Astragaloside IV Regulates the PI3K/Akt/HO-1 Signaling Pathway and Inhibits H9c2 Cardiomyocyte Injury Induced by Hypoxia-Reoxygenation

Astragaloside IV (AS-IV) is one of the main pharmacologically active compounds found in Astragalus membranaceus. AS-IV has protective effects against ischemia-reperfusion injury (IRI), but its mechanism of action has not yet been determined. This study aims to investigate the effect of AS-IV on IRI and its effect on the phosphadylinositol 3-kinase (PI3K)/Akt/heme oxygenase (HO-1) signaling pathway through in vitro experiments. Firstly, a Cell Culture model of myocardiocyte hypoxia-reoxygenation (H/R) injury was replicated. After AS-IV treatment, cell viability, Reactive Oxygen Species (ROS) levels, as well as the content or activity of the cellular factors Lactate Dehydrogenase (LDH), superoxide dismutase (SOD), malondialdehyde (MDA), interleukin 6 (IL-6), tumor necrosis factor alpha (TNF-α), were measured to evaluate the effect of treatment with AS-IV. The effect of AS-IV on HO-1 protein expression and nuclear factor E2-related factor 2 (Nrf2) and Bach1 protein expression was determined by Western blotting. Finally, a reversal of the effect of AS-IV treatment was observed following co-incubation with a PI3K Inhibitor.

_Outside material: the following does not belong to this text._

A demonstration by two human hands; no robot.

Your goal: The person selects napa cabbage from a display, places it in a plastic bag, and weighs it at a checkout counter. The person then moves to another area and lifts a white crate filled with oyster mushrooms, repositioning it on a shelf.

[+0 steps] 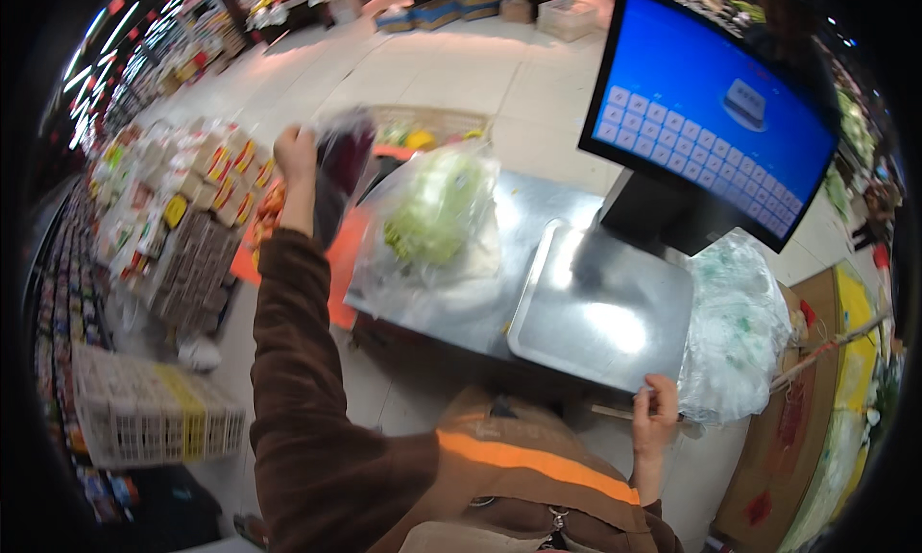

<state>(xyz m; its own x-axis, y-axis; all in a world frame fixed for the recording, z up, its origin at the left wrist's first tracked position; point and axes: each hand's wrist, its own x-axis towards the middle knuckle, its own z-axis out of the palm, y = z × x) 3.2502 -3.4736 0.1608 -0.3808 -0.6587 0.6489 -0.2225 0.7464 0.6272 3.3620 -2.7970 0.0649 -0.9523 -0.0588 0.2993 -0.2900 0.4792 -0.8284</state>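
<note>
My left hand (pixel 295 153), raised at the far left end of the steel counter (pixel 432 319), is closed on the top of a clear plastic bag (pixel 349 146). Dark purple produce shows inside it, too blurred to name. A leafy green vegetable, like lettuce, in a clear bag (pixel 439 207) lies on the counter to the right of that hand. My right hand (pixel 657 409) is at the near right corner of the scale's metal pan (pixel 598 301). Its fingers are loosely bent with nothing visible in them; contact with the pan is unclear. Only a shadow and reflections show on the pan.
Behind the pan stands a touchscreen (pixel 706 114) with rows of keys. Clear plastic bags (pixel 738 337) are heaped at its right, beside a cardboard sheet (pixel 771 423). At the left are stacked packaged goods (pixel 194 200) and a white plastic crate (pixel 158 409). A basket (pixel 432 117) stands beyond the counter.
</note>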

Our results show that AS-IV has good protective effect on H/R injury and has anti-oxidative stress and anti-inflammatory effects. It can regulate the expression of Nrf2 and Bach1 proteins in the nucleus and promote the expression of HO-1 protein, while a PI3K Inhibitor can partially reverse the above effects. This study suggests that the PI3K/Akt/HO-1 signaling pathway may be a key signaling pathway for the anti-IRI effect of AS-IV.

H9c2 cardiomyocyte; astragaloside IV; heme oxygenase (HO-1); hypoxia–reoxygenation injury; phosphadylinositol 3-kinase–Akt pathway.